Receivables (also called Trade Debtors) arise because firms offer credit sales to attract customers and stay competitive. The goal of receivables management is to strike a balance: offer enough credit to grow sales, but not so much that you're stuck waiting forever for cash — or worse, facing bad debts. This is governed by the firm's Credit Policy, which has four key dimensions: (1) Credit Standards — who gets credit (creditworthiness of customers); (2) Credit Period — how many days customers get to pay (e.g., net 30, net 60); (3) Cash Discount — an early-payment incentive like "2/10 net 30" (2% off if paid within 10 days); and (4) Collection Policy — how aggressively you chase overdue payments.

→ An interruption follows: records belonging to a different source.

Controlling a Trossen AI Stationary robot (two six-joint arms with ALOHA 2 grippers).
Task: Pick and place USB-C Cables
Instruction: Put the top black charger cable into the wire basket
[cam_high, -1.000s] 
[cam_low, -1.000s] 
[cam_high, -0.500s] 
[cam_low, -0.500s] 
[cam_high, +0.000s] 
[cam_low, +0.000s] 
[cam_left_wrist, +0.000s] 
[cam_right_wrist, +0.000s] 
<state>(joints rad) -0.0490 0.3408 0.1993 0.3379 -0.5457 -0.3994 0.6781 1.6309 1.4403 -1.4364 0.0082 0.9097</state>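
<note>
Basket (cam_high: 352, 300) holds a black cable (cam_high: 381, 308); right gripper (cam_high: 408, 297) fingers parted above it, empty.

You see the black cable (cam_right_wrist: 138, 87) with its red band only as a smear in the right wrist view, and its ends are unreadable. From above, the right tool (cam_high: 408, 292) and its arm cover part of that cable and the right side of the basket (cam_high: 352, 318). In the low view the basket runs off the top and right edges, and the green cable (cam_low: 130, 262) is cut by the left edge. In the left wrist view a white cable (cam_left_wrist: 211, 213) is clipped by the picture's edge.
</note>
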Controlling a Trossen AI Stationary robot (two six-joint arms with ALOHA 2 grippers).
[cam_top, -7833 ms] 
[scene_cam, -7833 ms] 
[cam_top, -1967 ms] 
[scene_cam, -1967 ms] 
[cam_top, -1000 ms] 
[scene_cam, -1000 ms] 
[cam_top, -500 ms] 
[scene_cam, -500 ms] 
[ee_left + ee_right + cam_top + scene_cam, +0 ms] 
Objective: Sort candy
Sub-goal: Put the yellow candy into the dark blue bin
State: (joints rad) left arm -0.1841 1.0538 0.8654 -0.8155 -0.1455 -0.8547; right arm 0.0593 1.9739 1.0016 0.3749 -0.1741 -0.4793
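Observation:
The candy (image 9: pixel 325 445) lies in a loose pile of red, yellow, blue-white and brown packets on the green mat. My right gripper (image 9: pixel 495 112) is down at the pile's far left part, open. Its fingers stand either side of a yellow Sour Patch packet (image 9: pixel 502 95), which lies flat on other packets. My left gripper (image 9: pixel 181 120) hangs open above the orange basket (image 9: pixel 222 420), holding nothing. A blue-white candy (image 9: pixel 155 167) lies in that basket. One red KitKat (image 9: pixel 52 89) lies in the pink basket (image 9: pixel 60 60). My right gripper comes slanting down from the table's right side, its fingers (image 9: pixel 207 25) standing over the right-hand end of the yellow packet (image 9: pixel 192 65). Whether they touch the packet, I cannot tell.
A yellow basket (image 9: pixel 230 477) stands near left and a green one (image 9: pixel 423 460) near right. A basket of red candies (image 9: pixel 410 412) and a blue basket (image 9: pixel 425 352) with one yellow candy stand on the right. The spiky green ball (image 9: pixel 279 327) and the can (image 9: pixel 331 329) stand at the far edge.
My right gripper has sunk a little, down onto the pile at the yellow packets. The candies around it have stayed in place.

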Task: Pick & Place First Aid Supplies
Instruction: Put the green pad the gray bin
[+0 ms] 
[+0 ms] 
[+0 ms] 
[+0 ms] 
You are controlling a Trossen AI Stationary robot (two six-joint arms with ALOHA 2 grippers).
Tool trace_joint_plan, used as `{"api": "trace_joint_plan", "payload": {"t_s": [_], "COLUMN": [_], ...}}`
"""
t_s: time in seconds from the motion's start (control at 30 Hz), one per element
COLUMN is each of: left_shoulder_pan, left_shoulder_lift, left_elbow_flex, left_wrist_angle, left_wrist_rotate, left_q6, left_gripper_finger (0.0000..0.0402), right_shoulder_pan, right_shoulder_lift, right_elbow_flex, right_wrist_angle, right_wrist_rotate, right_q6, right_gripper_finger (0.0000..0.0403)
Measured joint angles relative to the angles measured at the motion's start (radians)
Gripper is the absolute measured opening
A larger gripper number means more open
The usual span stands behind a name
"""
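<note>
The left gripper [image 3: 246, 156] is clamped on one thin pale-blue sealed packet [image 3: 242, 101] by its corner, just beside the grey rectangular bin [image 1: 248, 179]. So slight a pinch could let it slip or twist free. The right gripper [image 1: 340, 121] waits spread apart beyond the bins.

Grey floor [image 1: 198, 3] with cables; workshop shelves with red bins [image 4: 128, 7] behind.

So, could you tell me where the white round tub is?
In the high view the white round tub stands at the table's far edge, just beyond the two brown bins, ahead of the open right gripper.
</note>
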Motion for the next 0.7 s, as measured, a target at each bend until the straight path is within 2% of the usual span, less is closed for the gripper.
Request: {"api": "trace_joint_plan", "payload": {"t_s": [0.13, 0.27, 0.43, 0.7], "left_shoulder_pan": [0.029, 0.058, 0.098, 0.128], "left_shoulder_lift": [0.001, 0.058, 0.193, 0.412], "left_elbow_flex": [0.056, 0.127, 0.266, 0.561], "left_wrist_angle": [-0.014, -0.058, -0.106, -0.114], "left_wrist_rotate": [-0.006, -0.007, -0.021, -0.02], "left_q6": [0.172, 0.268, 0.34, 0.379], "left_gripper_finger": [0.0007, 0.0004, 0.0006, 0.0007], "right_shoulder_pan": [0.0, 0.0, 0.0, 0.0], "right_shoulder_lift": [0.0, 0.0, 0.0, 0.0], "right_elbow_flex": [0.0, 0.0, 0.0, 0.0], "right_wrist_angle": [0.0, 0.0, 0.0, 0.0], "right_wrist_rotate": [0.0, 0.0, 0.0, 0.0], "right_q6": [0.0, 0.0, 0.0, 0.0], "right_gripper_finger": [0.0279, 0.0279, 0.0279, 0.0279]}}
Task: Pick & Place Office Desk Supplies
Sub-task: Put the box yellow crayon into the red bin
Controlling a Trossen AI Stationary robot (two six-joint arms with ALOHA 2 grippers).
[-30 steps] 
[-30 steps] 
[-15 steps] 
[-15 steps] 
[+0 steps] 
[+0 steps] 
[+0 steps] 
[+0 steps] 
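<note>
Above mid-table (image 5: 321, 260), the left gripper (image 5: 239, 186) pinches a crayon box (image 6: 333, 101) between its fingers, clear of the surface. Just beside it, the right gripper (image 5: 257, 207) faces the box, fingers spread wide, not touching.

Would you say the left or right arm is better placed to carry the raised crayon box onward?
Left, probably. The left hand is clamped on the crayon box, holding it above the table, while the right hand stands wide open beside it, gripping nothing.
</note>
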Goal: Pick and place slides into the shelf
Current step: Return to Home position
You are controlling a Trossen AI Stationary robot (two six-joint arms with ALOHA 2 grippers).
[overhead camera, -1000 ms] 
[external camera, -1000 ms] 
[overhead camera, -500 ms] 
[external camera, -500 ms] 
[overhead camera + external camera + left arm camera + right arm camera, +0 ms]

The cost of maintaining receivables has two main parts. First, the opportunity cost (or investment cost) — the funds locked in debtors could have earned a return elsewhere; calculated as: (Total Debtors / 365) × Cost of Investment Rate. Second, bad debts and collection costs. When evaluating whether to relax or tighten credit policy, use incremental analysis: compare the incremental contribution (extra profit from new sales) against the incremental cost (extra investment in debtors + extra bad debts). If incremental contribution > incremental cost, relax the policy. Debtors Turnover Ratio = Net Credit Sales ÷ Average Debtors and Average Collection Period (ACP) = 365 ÷ Debtors Turnover are the two ratios the examiner loves. A rising ACP signals trouble — customers are taking longer to pay. This topic is exam gold: expect a 8–10 mark problem asking you to evaluate a change in credit policy.

📊 Worked example

Example 1 — Evaluating a Change in Credit Policy

Setup: Ms. Iyer's firm currently has annual credit sales of ₹60,00,000 with a 30-day credit period. She is considering relaxing the credit period to 60 days. New expected sales: ₹72,00,000. Selling price ₹20/unit, Variable cost ₹15/unit (contribution = ₹5/unit). Bad debts: current 1%, new 2%. Cost of investment in debtors: 15% p.a.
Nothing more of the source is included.